Uma menina desaparece dentro de casa, mas ainda pode ser ouvida pelos seus pais. Ela foi parar em uma nova dimensão, perigosa por ser habitada por estranhas criaturas. A premissa é do episódio “Little Girl Lost”, da terceira temporada de Além da Imaginação, mas poderia muito bem ser aplicada para descrever a trama de Poltergeist – O Fenômeno (1982).
Escrevi em algumas oportunidades que o seriado criado por Rod Serling é uma das produções mais influentes da segunda metade do século XX (leia mais). Stephen King, talvez o nome mais expressivo do horror nesse período, assume ter sido profundamente afetado pelo tipo de história narrada pela série. Outro admirador do programa é Steven Spielberg, que chegou a bancar uma versão cinematográfica da série em No Limite da Realidade (1983). O filme tinha como colaboradores John Landis, Joe Dante e George Miller.
Melhor do que em nenhum outro programa de televisão, Além da Imaginação soube entender o que significa uma ficção fantástica.
Spielberg, inclusive, criou sua própria versão de Além da Imaginação nos anos 80, com Amazing Stories (1985 – 1987). Praticamente toda a cinematografia do diretor parece descender do tipo de narrativa existente na zona do crepúsculo. De Encurralado (1971) a Jogador Nº 1 (2018), sua obra fantástica parece pensar o extraordinário como uma condição a ser enfrentada no mundo real, colocando os personagens para reagir como nós mesmos reagiríamos diante de um alienígena que bate à nossa porta. Exatamente como na série.
Existe, porém, no seriado exibido entre 1959 e 1964 um outro tipo de impacto. O das refilmagens espirituais. Protagonizada por Jim Carrey, a comédia O Mentiroso (1997) usa o mesmo argumento do episódio “The Whole Truth”, da segunda temporada. O mesmo pode se dizer de Trocando os Pés (2014), estrelado por Adam Sandler, e “Dead Man Shoes”, episódio da terceira temporada sobre um homem que coloca os sapatos de alguém que morreu e passa a viver a mesma vida de quem o usava anteriormente. Gigantes de Aço (2011), de Shawn Levy, não apenas empresta a premissa de um capítulo do quinto ano como assumidamente se baseia no roteiro de “Steel”, assinado por Richard Matheson.
Pela internet é possível encontrar inúmeras listas apontando coincidências de enredos em outras tramas, que incluem um paralelo temático entre Toy Story (1995) e “Cinco Personagens à Procura de uma Saída”, da terceira temporada; entre o boneco malvado que fala e mata em Brinquedo Assassino (1988) e a ameaçadora boneca de “Living Doll”, da quinta temporada; e até entre a morte que encontra Anthony Hopkins no romance Encontro Marcado (1998) e a que encontra Ed Wynn no episódio “One For the Angels” (1959), da primeira temporada.

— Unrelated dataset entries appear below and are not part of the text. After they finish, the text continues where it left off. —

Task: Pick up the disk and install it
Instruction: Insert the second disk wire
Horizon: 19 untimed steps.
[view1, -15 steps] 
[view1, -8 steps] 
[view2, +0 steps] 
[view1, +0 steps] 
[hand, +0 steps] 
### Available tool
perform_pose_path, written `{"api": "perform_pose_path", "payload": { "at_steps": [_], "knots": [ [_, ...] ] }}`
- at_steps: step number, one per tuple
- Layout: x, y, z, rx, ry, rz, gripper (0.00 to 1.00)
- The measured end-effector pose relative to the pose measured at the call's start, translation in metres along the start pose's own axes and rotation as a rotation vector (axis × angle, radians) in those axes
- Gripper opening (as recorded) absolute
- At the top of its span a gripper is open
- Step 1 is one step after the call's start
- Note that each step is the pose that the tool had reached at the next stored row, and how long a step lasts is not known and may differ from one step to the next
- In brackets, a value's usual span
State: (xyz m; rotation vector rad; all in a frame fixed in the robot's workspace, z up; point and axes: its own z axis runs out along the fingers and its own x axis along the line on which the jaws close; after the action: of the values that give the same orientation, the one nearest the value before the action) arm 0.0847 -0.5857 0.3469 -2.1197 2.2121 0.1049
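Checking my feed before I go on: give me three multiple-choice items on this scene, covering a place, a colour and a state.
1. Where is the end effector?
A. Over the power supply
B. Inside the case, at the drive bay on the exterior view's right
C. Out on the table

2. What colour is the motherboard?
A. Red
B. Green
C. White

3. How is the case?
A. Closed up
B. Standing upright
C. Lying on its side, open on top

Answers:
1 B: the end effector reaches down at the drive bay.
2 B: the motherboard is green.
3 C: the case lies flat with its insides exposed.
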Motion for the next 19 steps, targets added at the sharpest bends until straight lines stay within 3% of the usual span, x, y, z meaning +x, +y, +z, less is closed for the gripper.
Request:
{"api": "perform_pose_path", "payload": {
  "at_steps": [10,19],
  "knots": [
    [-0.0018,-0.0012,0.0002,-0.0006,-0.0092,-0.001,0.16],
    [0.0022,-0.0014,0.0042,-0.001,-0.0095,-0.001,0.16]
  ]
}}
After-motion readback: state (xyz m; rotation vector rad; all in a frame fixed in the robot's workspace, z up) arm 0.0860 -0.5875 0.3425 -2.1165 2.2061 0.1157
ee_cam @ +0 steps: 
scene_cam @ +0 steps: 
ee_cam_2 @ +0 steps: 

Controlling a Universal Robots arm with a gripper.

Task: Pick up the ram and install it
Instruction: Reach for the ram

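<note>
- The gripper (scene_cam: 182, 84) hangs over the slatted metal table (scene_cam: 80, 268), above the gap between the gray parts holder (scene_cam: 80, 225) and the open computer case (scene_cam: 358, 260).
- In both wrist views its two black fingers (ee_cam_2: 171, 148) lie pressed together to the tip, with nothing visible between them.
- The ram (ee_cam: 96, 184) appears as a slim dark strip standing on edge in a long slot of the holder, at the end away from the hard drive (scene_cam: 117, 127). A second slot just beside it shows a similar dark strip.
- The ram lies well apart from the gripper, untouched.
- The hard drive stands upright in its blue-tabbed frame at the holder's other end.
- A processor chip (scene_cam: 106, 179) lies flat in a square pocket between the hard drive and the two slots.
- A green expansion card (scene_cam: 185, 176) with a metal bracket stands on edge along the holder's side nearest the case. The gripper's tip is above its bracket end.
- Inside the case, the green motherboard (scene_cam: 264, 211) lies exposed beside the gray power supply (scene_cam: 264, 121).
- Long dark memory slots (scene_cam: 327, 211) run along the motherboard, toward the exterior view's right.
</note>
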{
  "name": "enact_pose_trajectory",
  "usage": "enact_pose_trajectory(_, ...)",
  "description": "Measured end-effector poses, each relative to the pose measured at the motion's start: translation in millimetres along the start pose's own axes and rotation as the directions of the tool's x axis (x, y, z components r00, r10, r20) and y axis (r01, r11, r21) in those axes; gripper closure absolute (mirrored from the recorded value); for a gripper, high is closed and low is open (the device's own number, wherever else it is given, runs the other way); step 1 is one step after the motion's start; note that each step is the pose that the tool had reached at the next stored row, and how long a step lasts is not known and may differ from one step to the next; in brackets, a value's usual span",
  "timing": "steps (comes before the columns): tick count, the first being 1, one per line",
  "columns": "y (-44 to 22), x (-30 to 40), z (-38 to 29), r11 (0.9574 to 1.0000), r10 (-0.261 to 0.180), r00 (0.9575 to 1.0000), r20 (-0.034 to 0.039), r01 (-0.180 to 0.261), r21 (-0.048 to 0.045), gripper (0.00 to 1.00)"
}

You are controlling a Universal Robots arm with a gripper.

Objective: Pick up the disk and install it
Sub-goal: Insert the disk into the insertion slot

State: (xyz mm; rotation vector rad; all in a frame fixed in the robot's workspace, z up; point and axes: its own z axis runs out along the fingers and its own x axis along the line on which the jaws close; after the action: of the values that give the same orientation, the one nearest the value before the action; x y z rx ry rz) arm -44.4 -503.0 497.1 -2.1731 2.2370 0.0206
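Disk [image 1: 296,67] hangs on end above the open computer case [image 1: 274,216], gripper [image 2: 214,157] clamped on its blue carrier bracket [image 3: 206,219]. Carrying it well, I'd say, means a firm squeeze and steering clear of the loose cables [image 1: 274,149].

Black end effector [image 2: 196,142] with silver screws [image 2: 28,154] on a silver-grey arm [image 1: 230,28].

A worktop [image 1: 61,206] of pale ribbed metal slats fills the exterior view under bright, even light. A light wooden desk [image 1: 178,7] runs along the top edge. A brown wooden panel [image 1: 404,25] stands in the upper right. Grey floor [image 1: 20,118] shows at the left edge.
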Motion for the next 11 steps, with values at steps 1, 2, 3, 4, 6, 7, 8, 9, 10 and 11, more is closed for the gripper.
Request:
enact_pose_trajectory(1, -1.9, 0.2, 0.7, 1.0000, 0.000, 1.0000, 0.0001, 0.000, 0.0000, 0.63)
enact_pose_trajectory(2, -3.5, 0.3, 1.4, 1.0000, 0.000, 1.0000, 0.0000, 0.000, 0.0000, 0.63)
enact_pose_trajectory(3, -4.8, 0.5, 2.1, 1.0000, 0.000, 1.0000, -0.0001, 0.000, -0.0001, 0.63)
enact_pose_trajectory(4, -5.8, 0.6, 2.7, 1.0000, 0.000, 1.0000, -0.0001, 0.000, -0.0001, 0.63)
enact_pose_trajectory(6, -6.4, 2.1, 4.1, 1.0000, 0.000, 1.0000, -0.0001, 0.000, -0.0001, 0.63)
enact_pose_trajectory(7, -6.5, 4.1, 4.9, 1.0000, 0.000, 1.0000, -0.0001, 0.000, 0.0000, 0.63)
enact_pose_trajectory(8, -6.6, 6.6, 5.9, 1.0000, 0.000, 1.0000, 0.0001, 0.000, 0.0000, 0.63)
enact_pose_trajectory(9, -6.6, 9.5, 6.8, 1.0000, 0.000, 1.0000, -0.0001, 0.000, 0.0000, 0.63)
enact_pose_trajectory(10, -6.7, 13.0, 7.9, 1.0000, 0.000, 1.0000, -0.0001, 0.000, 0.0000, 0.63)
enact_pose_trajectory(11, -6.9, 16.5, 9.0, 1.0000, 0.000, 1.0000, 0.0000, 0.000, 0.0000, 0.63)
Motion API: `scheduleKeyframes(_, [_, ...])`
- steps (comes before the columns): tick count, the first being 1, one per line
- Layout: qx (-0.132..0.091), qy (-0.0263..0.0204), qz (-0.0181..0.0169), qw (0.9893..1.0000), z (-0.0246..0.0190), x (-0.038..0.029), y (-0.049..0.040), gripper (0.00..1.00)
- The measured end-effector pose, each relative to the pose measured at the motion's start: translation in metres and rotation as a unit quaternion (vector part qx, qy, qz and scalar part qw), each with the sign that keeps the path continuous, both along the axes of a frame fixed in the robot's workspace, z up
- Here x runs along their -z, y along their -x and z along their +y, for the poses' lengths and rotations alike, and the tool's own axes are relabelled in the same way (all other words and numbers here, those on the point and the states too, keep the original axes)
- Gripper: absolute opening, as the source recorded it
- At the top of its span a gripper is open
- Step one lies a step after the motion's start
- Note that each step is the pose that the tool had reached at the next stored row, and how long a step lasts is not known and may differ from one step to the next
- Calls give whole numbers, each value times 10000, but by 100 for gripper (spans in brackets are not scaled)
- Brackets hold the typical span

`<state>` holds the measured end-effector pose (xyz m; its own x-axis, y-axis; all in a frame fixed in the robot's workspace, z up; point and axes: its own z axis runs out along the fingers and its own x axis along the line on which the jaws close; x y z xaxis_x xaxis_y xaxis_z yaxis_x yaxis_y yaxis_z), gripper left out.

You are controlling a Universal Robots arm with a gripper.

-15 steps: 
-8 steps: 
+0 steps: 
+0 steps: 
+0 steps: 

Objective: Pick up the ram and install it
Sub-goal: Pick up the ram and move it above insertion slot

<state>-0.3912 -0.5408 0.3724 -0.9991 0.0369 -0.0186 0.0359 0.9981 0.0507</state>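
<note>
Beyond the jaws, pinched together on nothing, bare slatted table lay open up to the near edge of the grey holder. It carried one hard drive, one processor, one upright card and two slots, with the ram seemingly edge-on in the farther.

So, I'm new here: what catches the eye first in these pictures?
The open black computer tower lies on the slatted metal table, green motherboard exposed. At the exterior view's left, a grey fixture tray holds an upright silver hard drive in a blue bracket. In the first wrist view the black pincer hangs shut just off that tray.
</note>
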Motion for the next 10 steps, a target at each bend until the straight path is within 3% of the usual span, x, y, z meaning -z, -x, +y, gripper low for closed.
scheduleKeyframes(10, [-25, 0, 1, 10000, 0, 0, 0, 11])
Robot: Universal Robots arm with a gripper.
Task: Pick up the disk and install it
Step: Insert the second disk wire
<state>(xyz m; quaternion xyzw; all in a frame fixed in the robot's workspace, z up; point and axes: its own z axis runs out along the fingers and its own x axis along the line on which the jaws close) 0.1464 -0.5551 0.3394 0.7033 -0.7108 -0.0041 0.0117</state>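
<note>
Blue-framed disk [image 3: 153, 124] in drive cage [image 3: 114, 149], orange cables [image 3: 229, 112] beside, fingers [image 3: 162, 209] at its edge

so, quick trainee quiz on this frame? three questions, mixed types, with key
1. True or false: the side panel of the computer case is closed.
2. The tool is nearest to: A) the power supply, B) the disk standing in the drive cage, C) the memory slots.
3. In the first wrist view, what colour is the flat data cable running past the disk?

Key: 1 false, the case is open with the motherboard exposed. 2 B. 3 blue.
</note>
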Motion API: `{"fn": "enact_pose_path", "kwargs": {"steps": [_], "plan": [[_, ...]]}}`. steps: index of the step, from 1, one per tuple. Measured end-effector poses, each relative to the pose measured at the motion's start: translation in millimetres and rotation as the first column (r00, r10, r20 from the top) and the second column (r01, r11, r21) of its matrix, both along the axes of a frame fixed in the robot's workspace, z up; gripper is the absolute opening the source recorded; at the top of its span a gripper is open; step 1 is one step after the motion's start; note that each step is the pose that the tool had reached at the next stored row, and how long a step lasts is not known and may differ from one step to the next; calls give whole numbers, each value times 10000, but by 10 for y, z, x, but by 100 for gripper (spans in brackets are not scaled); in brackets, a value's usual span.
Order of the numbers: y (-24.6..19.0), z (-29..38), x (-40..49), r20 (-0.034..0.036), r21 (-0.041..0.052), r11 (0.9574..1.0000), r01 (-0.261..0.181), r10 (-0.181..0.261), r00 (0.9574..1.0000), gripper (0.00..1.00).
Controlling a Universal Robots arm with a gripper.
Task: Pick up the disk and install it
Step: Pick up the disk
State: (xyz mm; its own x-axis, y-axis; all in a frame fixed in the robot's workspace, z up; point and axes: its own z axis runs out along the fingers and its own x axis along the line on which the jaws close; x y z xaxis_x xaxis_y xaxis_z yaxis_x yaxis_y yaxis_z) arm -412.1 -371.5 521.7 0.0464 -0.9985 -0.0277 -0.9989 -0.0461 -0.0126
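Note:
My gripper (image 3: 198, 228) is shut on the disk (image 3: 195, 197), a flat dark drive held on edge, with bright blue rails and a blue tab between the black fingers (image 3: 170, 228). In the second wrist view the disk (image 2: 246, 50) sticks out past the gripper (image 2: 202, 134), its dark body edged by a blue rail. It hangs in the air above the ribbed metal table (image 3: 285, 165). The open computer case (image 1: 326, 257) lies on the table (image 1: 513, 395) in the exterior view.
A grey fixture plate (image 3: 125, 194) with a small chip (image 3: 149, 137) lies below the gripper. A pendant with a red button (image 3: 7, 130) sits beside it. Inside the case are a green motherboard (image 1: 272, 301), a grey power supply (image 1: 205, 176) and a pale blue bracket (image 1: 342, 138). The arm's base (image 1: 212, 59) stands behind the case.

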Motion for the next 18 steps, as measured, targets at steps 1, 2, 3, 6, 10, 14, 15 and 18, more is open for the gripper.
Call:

Melhor do que em nenhum outro programa de televisão, Além da Imaginação soube entender o que significa uma ficção fantástica. Por isso o fato de sempre a retomarmos como referência quando estamos diante de programas como Black Mirror ou Arquivo X.
Sua permanência na cultura americana certamente deve muito também a seu público mais famoso, sempre disposto a ressaltar sua importância para as novas gerações. Não por acaso, Jordan Peele, profundo admirador da série e amplamente em evidência agora por causa do sucesso de Nós (2019), está prestes a lançar uma nova versão de Além da Imaginação, que estreia em alguns dias nos Estados Unidos.